Ajt16 v Minister for Immigration
[2016] FCCA 2481
•26 September 2016
FEDERAL CIRCUIT COURT OF AUSTRALIA
| AJT16 v MINISTER FOR IMMIGRATION & ANOR | [2016] FCCA 2481 |
| Catchwords: MIGRATION – Review of Administrative Appeals Tribunal decision – refusal of a protection visa – interlocutory dismissal of show cause application – no arguable case of jurisdictional error. |
| Legislation: Federal Circuit Court Rules 2001 (Cth) Migration Act 1958 (Cth), s.36 |
| Cases cited: Attorney-General (NSW) v Quin (1990) 170 CLR 1 Minister for Immigration v SZQRB [2013] HCATrans 323; (2013) 210 FCR 505 Minister for Immigration v Wu Shan Liang (1996) 185 CLR 259 MZAAD v Minister for Immigration [2015] FCA 1031 |
| Applicant: | AJT16 |
| First Respondent: | MINISTER FOR IMMIGRATION & BORDER PROTECTION |
| Second Respondent: | ADMINISTRATIVE APPEALS TRIBUNAL |
| File Number: | SYG 376 of 2016 |
| Judgment of: | Judge Driver |
| Hearing date: | 26 September 2016 |
| Delivered at: | Sydney |
| Delivered on: | 26 September 2016 |
REPRESENTATION
The Applicant appeared in person
| Solicitors for the Respondents: | Ms E Cheesman of Clayton Utz |
INTERLOCUTORY ORDERS
Pursuant to rule 44.12(1)(a) of the Federal Circuit Court Rules 2001 (Cth), the application is dismissed.
The applicant is to pay the first respondent’s costs and disbursements of and incidental to the application in the sum of $3,606 in accordance with rule 44.15(1) and item 2 of Division 1 of Part 3 to the Federal Circuit Court Rules 2001 (Cth).

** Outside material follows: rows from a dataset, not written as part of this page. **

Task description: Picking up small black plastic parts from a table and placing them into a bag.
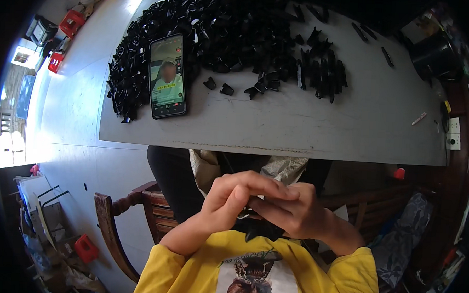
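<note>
My left hand (229, 196) and my right hand (297, 208) are together above my lap, just short of the table's near edge. The left hand's fingers reach across and overlap the right hand's bent fingers. Something dark shows below and between them, with a small pale streak; the fingers hide most of it, and I cannot tell what it is. On the table, a large heap of small curved black plastic pieces (218, 36) lies beyond my hands. Several loose pieces (226, 89) lie in front of the heap, and a bunch of longer ones (325, 76) is at its right.
A lit phone (168, 78) rests against the heap's left part. The grey table (277, 127) ends in a straight near edge. A black bucket (434, 56) stands at the far right. A wooden bench (116, 230) surrounds my seat, and red stools (72, 23) are at far left.
</note>
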The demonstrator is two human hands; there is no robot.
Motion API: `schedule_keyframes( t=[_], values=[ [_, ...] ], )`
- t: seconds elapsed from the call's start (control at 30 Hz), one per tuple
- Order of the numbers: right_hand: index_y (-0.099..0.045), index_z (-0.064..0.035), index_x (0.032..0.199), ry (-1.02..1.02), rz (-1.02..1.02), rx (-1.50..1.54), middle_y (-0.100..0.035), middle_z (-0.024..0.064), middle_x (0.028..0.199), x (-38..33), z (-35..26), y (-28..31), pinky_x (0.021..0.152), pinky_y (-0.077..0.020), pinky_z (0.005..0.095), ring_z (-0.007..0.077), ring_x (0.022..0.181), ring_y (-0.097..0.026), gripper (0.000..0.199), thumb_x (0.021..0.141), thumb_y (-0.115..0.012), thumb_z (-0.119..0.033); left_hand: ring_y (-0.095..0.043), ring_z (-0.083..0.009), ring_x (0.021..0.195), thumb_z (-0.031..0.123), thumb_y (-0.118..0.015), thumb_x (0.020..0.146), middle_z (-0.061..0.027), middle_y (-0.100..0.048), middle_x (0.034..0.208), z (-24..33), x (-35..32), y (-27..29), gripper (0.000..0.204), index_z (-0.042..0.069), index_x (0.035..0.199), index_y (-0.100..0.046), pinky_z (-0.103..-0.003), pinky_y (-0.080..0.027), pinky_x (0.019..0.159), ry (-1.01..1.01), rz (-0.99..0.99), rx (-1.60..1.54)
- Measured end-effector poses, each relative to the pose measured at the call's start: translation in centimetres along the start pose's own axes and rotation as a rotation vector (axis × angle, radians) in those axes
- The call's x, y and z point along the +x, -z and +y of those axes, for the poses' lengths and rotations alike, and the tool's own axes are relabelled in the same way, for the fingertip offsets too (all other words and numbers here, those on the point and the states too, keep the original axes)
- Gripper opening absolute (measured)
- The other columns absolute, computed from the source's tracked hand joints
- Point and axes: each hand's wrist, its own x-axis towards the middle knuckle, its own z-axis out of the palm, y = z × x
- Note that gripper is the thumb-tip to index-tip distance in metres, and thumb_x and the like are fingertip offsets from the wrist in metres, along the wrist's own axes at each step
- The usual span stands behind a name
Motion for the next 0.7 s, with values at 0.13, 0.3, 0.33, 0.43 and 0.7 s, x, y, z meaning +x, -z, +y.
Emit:
schedule_keyframes(
  t=[0.13, 0.3, 0.33, 0.43, 0.7],
  values=[
    [-0.066, -0.0042, 0.094, 0.064, 0.076, -0.071, -0.054, 0.0024, 0.07, 0.6, -0.8, -0.2, 0.047, -0.0488, 0.0287, 0.017, 0.057, -0.06, 0.019, 0.075, -0.064, -0.006, -0.064, -0.0321, 0.098, 0.04, -0.033, 0.103, -0.0264, -0.065, 0.1, -0.4, 0.8, 0.2, 0.056, -0.007, 0.096, -0.061, -0.039, -0.051, 0.086, -0.059, -0.183, 0.056],
    [-0.058, -0.0036, 0.09, -0.187, -0.139, -0.266, -0.057, 0.0094, 0.082, 1.2, 1.6, 0.7, 0.06, -0.0481, 0.0386, 0.0267, 0.071, -0.061, 0.019, 0.072, -0.063, -0.006, -0.058, -0.0311, 0.109, 0.022, -0.045, 0.098, -0.0175, -0.061, 0.114, -1.9, 4.4, 2.6, 0.03, -0.003, 0.104, -0.062, -0.036, -0.044, 0.092, -0.266, 0.03, 0.538],
    [-0.054, -0.0048, 0.086, -0.281, -0.11, -0.264, -0.056, 0.0112, 0.081, 1.7, 3.0, 2.1, 0.062, -0.046, 0.0406, 0.0316, 0.072, -0.059, 0.021, 0.069, -0.066, -0.006, -0.058, -0.0335, 0.103, 0.011, -0.055, 0.09, -0.0163, -0.061, 0.11, -2.3, 5.2, 3.4, 0.018, -0.001, 0.102, -0.062, -0.037, -0.044, 0.089, -0.287, 0.142, 0.731],
    [-0.053, -0.0052, 0.088, -0.389, 0.186, -0.515, -0.059, 0.0122, 0.082, 2.2, 8.0, 5.3, 0.067, -0.0475, 0.0402, 0.0335, 0.078, -0.061, 0.029, 0.065, -0.067, 0.003, -0.056, -0.0304, 0.097, 0.006, -0.063, 0.081, -0.0134, -0.06, 0.098, -2.0, 8.1, 4.8, 0.02, 0.003, 0.1, -0.06, -0.04, -0.045, 0.083, -0.426, 0.374, 1.404],
    [-0.065, -0.0133, 0.113, -0.377, -0.062, -0.802, -0.059, 0.0068, 0.084, 2.4, 14.1, 8.9, 0.068, -0.0494, 0.0383, 0.0267, 0.08, -0.061, 0.059, 0.06, -0.065, 0.012, -0.052, -0.0239, 0.087, 0.007, -0.064, 0.076, -0.0054, -0.054, 0.089, -2.8, 10.1, 6.2, 0.025, 0.008, 0.101, -0.062, -0.035, -0.041, 0.078, -0.338, 0.325, 1.835]
  ],
)
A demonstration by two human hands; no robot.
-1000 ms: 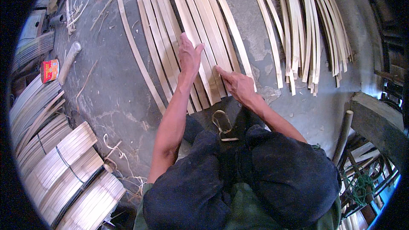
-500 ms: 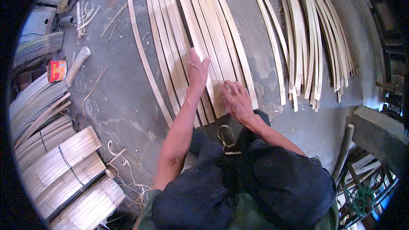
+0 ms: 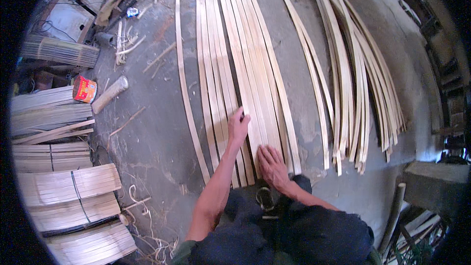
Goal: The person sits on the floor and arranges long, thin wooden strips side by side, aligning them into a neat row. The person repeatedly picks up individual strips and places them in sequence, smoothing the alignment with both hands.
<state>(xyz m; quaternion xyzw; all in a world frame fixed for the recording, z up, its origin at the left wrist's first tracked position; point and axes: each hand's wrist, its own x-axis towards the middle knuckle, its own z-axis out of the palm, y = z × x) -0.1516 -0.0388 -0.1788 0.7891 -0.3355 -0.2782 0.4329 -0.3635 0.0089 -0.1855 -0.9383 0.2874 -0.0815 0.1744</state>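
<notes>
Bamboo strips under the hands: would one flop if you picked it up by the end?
Probably: the bamboo strips are long and thin, and the pile of curved strips beside them already bows. Likely light too. They would hardly roll, lying flat.

Pale yellow bamboo strips (image 3: 245,68) lie under both hands on the grey concrete floor (image 3: 152,132); a red-orange tin (image 3: 84,89) sits far left of them.
</notes>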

| FEDERAL CIRCUIT COURT OF AUSTRALIA AT SYDNEY |
SYG 376 of 2016
| AJT16 |
Applicant
And
| MINISTER FOR IMMIGRATION & BORDER PROTECTION |
First Respondent
| ADMINISTRATIVE APPEALS TRIBUNAL |
Second Respondent
REASONS FOR JUDGMENT
(revised from transcript)
This is an application to review a decision of the Administrative Appeals Tribunal (Tribunal). The decision was made on 8 February 2016. The Tribunal affirmed a decision of a delegate of the Minister not to grant the applicant a protection visa.
Background facts relating to the applicant’s claims for protection and the decision of the tribunal on them are set out in the Minister’s outline of submissions filed on 19 September 2016.
The applicant is a citizen of Bangladesh.[1]
[1] Court Book (CB) 142 [27].
On 20 June 2013, he applied for a protection visa.[2] On 27 August 2014, the Minister’s Delegate (Delegate) refused to grant the protection visa.[3] On 8 February 2016, the Tribunal affirmed the Delegate's decision.[4]
[2] CB 20 - 80.
[3] CB 94 - 113.
[4] CB 139 - 147.
On 22 February 2016, the applicant commenced the current proceedings.
The applicant's claims
The applicant claims to fear persecution at the hands of the Bangladesh Awami League (Awami League) due to his political opinion as a supporter of the Bangladesh Nationalist Party (BNP). The applicant claims that:
a)his family has always supported the BNP, which led to a “long history of enmity” with the Awami League;[5]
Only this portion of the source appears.